**ABOUT THIS TASK**
Look through the listing below and write out exactly the lines from the line with "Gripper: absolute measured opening" to the line with "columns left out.", both included, and no others.

**INFORMATION SUPPLIED**
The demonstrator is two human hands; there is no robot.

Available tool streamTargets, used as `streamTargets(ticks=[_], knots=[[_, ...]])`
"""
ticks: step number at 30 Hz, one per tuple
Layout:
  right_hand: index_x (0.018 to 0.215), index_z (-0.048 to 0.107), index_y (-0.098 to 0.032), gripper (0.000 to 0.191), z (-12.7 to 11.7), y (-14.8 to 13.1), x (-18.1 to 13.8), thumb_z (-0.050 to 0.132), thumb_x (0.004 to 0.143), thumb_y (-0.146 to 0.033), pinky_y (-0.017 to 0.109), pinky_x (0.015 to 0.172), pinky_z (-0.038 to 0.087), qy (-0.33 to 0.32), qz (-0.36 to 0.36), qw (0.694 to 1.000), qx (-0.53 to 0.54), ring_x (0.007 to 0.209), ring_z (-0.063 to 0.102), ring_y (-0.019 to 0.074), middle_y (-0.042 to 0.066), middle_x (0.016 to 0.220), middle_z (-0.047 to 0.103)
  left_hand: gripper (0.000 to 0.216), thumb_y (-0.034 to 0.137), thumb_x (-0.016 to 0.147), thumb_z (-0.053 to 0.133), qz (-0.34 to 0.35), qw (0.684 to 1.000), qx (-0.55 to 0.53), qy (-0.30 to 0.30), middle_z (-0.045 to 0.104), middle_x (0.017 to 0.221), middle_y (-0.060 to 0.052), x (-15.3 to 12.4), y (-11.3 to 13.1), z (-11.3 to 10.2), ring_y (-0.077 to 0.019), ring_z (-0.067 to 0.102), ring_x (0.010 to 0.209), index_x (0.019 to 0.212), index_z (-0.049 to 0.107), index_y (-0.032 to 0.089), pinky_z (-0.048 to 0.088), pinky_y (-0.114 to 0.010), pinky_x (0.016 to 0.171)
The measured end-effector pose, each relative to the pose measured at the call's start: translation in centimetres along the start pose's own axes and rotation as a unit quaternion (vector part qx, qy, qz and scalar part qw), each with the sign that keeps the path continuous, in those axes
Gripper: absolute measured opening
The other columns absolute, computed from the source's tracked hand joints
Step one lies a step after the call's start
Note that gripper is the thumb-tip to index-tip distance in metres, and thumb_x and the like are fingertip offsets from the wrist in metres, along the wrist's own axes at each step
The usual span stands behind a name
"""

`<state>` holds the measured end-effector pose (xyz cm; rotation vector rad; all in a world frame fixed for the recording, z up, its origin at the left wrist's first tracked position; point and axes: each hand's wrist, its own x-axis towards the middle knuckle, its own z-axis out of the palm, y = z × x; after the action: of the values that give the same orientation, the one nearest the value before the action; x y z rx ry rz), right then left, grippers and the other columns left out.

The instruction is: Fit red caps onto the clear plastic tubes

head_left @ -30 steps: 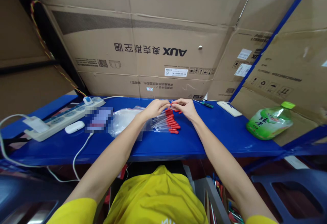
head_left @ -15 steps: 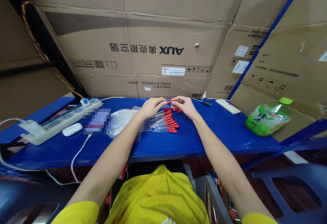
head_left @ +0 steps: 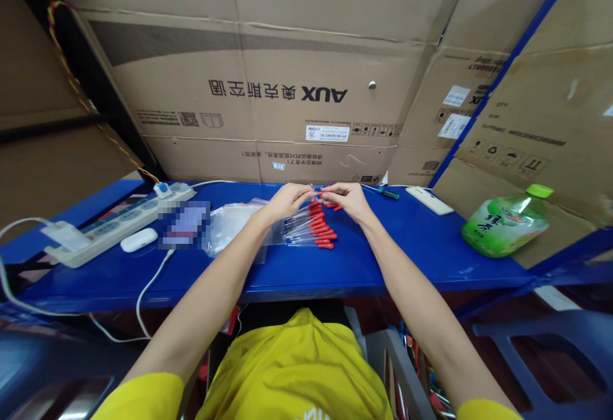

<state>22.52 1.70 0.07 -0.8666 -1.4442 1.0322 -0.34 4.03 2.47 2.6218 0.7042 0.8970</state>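
My left hand (head_left: pixel 291 200) and my right hand (head_left: pixel 348 200) meet near the back of the blue table, fingers pinched. Between them is a small red-handled screwdriver (head_left: pixel 320 193), its red end at my right fingertips. My left fingers close around its other end, where something clear like a plastic sleeve shows; the fingers hide most of it. Just below lies a row of several more red-handled screwdrivers (head_left: pixel 322 228), handles to the right, their shafts in clear plastic. Clear plastic bags (head_left: pixel 230 228) lie under and left of my left forearm.
A power strip (head_left: pixel 119 219), a white earbud case (head_left: pixel 138 239) and a blurred phone (head_left: pixel 184 225) with a cable are at left. Behind my right hand lies a green-handled screwdriver (head_left: pixel 389 194). Farther right are a pale phone (head_left: pixel 430 200) and a green tea bottle (head_left: pixel 505 222). Cardboard (head_left: pixel 287 56) walls the back.
The view has shifted slightly. Both hands stay close together around the same screwdriver, with the fingertips moved only a little. The row on the table looks the same.
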Motion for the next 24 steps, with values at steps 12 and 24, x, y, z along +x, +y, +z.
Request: streamTargets(ticks=[12,24], knots=[[0.086,0.082,-0.019,0.042,0.6,-0.4,-0.2,0.097,0.059,-0.047,0.041,0.083,0.066,-0.021,-0.001,1.0,0.005,0.079,0.08,0.0265,0.007,0.081,0.081,0.043,0.041,0.107,0.042,0.01,1.0,-0.024,-0.004,0.076,0.09,-0.007,0.0,0.2,0.1,-0.0175,0.066,0.079,0.095,0.072,0.014,0.045,-0.027,0.076],[0.097,0.081,-0.018,0.04,-0.2,-0.1,0.0,0.085,0.073,-0.051,0.03,0.063,0.058,-0.033,-0.035,0.994,-0.099,0.063,0.07,0.0182,0.003,0.071,0.076,0.038,0.045,0.104,0.051,-0.019,0.998,0.036,0.037,0.078,0.097,-0.007,0.2,-1.0,1.0,-0.0174,0.066,0.08,0.103,0.077,0.017,0.042,-0.026,0.073]])
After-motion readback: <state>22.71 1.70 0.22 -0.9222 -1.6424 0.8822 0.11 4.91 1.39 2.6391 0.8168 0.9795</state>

**SOLUTION TO THE EXERCISE**
Gripper: absolute measured opening
The other columns absolute, computed from the source's tracked hand joints
Step one lies a step after the call's start
Note that gripper is the thumb-tip to index-tip distance in metres, and thumb_x and the like are fingertip offsets from the wrist in metres, along the wrist's own axes at each step
The usual span stands behind a name
"""

`<state>` holds the measured end-effector pose (xyz cm; rotation vector rad; all in a world frame fixed for the recording, z up, its origin at the left wrist's first tracked position; point and axes: each hand's wrist, its own x-axis towards the middle knuckle, its own z-axis out of the palm, y = z × x; after the action: of the values that give the same orientation, the one nearest the value before the action; x y z rx ry rz), right then left, grippers and the other columns left out.

The exercise has been fully answered.